▶ **About this task**
No image is to be carried over; reproduce the rest of the listing word for word.
Start of Provided material
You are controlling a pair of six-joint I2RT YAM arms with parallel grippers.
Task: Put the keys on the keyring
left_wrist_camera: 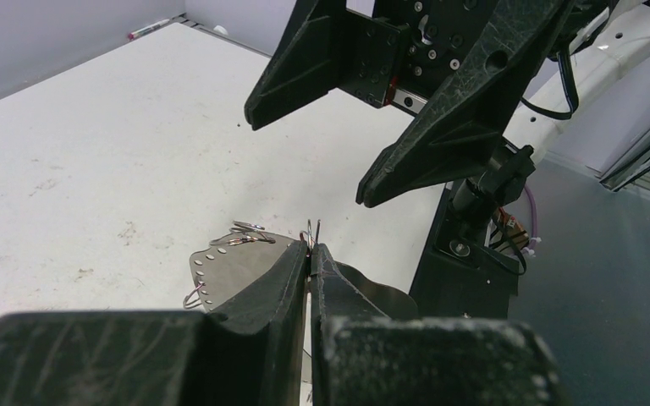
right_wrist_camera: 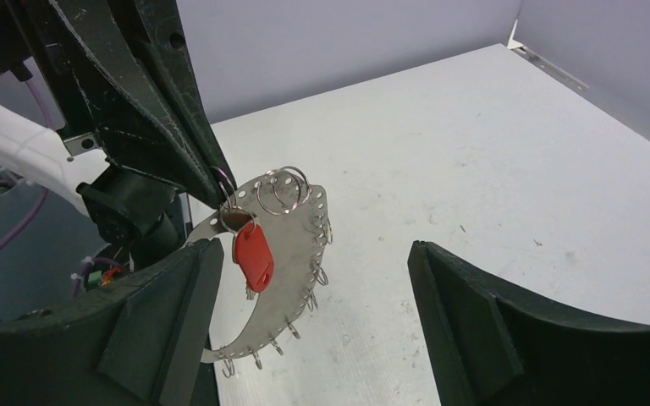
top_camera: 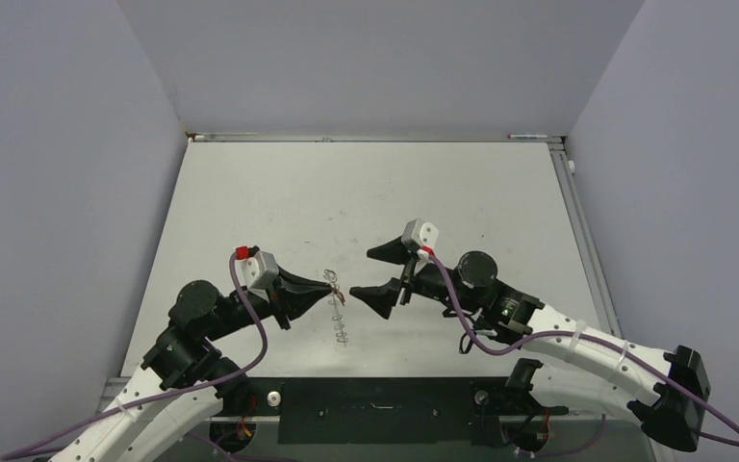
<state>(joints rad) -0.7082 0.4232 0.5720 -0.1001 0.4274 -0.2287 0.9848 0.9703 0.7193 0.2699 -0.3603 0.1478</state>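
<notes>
The keyring [right_wrist_camera: 292, 254] is a flat silvery crescent with small wire loops round its rim. It hangs above the table from my left gripper [top_camera: 332, 292], which is shut on a thin wire ring at its top [left_wrist_camera: 313, 230]. A key with a red plastic head [right_wrist_camera: 254, 255] dangles from that top ring against the crescent. In the left wrist view the key is hidden behind my fingers. My right gripper [top_camera: 361, 271] is open and empty. It faces the left gripper's tips, with the keyring between and just beyond its fingers [right_wrist_camera: 178, 321]. It also shows in the left wrist view [left_wrist_camera: 309, 156].
A marker pen [top_camera: 529, 136] lies at the table's far edge by the back wall. Grey walls close the left, right and back. A black strip [top_camera: 385, 409] with the arm bases runs along the near edge.
</notes>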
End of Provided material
▶ **Response**
You are controlling a pair of six-joint I2RT YAM arms with parallel grippers.
Task: Put the keys on the keyring
left_wrist_camera: 
right_wrist_camera: 
top_camera: 
<state>(joints rad) -0.7082 0.4232 0.5720 -0.1001 0.4274 -0.2287 0.9848 0.9703 0.7193 0.2699 -0.3603 0.1478</state>
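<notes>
The keyring [right_wrist_camera: 292, 254] is a flat silvery crescent with small wire loops round its rim. It hangs above the table from my left gripper [top_camera: 332, 292], which is shut on a thin wire ring at its top [left_wrist_camera: 313, 230]. A key with a red plastic head [right_wrist_camera: 254, 255] dangles from that top ring against the crescent. In the left wrist view the key is hidden behind my fingers. My right gripper [top_camera: 361, 271] is open and empty. It faces the left gripper's tips, with the keyring between and just beyond its fingers [right_wrist_camera: 178, 321]. It also shows in the left wrist view [left_wrist_camera: 309, 156].
A marker pen [top_camera: 529, 136] lies at the table's far edge by the back wall. Grey walls close the left, right and back. A black strip [top_camera: 385, 409] with the arm bases runs along the near edge.
</notes>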

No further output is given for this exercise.